Am Tag davor

Klaus Schedler

von Klaus Schedler

Story

Der 19. August 1981 war ein warmer Tag gewesen. Soeben hatte ich das Institut verlassen. Wie immer ging ich zu Fuß vom Judenplatz bis zur Haltestelle. Dabei genoss ich die etwa 20 Minuten durch die Gassen der Innenstadt mit ihren altem steinernen Zeitzeugen. Bis zur Straßenbahn am Schwarzenbergplatz konnte ich so Abstand gewinnen.

Eben war ich auf der Tuchlauben, als mir auffiel, dass ich noch meine Büroschlapfen anhatte. „Ach was, egal!“ dachte ich, doch dann fiel mir ein, dass meine liebe Elisabeth daheim unser erstes Kind erwartete. Was tun, wenn ich meine Frau in Schlapfen ins Spital begleiten und womöglich ebenso auch den Weg zum Standesamt erledigen müsste? Ich bin wieder zurückgegangen, um richtige Schuhe anzuziehen. Wie sich zeigte eine gute Entscheidung.

Sonntag der 9. Oktober war für uns zunächst ein ziemlich ereignisarmer Tag gewesen. Wir erwarteten unser zweites Kind und meine liebe Elisabeth war bereits so weit, dass ihr schon alles schwer fiel und sie wurde auch rasch müde. Sie entschloss sich, zeitig schlafen zu gehen, wahrend ich noch ein wenig fernsehen wollte. Weil aber das TV-Programm nichts bot, legte ich eine Video-Cassette mit dem Film „Moby Dick“ aus dem Jahr 1956 ein.

Eben war die Pequod auf hoher See einem anderen Walfänger begegnet, der nach einer schicksalhaften Begegnung mit dem Weißen Wal auf der Suche nach Schiffbrüchigen war. In seiner Besessenheit, den entkommenen Wal zu erlegen, verweigerte Kapitän Ahab die Hilfe … als mich Elisabeth rief. Es war soweit! Ich verständigte die Rettung und rief bei Nachbarn an, damit sie sich in unserer Abwesenheit um unseren Jüngsten kümmerten. Eben sagte mir noch Elisabeth, dass ich bei meinen Anruf an die Rettung in meiner Nervosität unsere allererste Telefonnummer angegeben hätte, als die Rettung bereits eintraf.
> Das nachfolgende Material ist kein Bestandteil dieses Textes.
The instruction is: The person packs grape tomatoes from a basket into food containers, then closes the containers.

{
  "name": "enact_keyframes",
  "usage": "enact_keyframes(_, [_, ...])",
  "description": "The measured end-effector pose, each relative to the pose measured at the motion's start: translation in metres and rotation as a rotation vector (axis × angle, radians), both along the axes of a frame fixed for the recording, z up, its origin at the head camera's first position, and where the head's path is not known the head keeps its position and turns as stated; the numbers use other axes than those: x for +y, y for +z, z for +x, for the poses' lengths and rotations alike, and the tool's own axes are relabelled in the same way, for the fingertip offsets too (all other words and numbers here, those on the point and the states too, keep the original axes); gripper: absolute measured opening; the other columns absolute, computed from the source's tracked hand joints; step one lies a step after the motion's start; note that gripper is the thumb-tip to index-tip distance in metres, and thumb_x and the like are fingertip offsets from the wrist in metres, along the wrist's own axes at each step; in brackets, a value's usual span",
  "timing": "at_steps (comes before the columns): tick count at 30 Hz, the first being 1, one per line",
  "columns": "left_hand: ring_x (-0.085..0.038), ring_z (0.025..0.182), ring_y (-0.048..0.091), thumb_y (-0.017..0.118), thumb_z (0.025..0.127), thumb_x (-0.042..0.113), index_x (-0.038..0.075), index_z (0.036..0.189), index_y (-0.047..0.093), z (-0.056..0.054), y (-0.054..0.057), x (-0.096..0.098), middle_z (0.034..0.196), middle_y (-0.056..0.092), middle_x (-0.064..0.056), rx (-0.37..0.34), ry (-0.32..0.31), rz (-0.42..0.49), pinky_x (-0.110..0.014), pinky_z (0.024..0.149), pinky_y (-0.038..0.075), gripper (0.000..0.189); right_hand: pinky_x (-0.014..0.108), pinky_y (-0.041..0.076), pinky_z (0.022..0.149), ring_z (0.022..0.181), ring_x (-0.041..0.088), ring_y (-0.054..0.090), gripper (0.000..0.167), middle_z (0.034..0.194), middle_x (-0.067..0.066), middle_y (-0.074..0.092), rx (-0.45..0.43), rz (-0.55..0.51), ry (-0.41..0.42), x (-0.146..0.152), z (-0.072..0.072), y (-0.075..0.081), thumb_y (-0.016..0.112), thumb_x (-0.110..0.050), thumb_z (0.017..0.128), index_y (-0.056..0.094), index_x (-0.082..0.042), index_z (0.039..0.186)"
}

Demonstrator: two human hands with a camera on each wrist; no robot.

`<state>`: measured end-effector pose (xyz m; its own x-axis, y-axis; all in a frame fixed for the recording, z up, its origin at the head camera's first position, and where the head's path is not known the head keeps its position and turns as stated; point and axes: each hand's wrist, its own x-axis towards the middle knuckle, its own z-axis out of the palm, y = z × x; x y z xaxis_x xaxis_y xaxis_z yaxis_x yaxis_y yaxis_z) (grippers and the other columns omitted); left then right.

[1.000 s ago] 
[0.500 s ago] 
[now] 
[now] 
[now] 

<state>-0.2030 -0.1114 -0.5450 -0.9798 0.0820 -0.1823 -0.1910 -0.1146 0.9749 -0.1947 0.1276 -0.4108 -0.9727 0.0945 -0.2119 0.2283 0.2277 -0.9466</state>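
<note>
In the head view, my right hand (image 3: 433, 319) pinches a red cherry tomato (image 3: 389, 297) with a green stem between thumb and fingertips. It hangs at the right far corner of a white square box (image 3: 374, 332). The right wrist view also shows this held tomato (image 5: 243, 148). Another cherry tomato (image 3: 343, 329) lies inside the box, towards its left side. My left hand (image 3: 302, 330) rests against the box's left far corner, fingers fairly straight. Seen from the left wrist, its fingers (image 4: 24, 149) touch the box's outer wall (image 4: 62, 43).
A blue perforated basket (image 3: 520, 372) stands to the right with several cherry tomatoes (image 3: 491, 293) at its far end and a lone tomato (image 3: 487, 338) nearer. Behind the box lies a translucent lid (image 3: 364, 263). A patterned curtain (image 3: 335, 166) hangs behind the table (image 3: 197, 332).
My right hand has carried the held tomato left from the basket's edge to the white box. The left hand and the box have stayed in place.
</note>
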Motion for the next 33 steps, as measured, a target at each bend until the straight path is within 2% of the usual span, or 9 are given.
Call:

Offensichtlich war man dort daran gewohnt, dass werdende Väter in solchen Situationen nicht ganz zurechnungsfähig sind.

An Samstag den 1. April 1989 wurde Zita von Bourbon-Parma, die letzte Österreichische Kaiserin, in der Kapuzinergruft beigesetzt. Wir erwarteten unser drittes Kind und meine Elisabeth hoffte inständig, dass die Geburt bitte nicht am 1. April erfolgen möge, weil so ein Datum oft zu dummen Witzen führt.

Es war frühsommerlich warm und ich hatte am Vormittag eine Bücherwand für unser Wohnzimmer abgeholt und in die Wohnung getragen. Nun am Nachmittag begann ich mit dem Zusammenbau und sah mir gleichzeitig die Beisetzungsfeierlichkeiten im Fernsehen an. Als ich fertig war, setzte ich mich in einen Sessel, um mich ein wenig an dem neuen Stück zu erfreuen, als meine liebe Elisabeth meinte, dass es nun doch soweit sei.

Jenseits aller Routine verständigte ich wieder Rettung und Nachbarn, die kamen, um Sohn und Tochter abzuholen und bald war auch schon die Rettung da. Langsam begann die Abenddämmerung als wir das Spital erreichten. Doch es ist sich ausgegangen: Unser Jüngster wurde erst nach Mitternacht, also am 2. April geboren.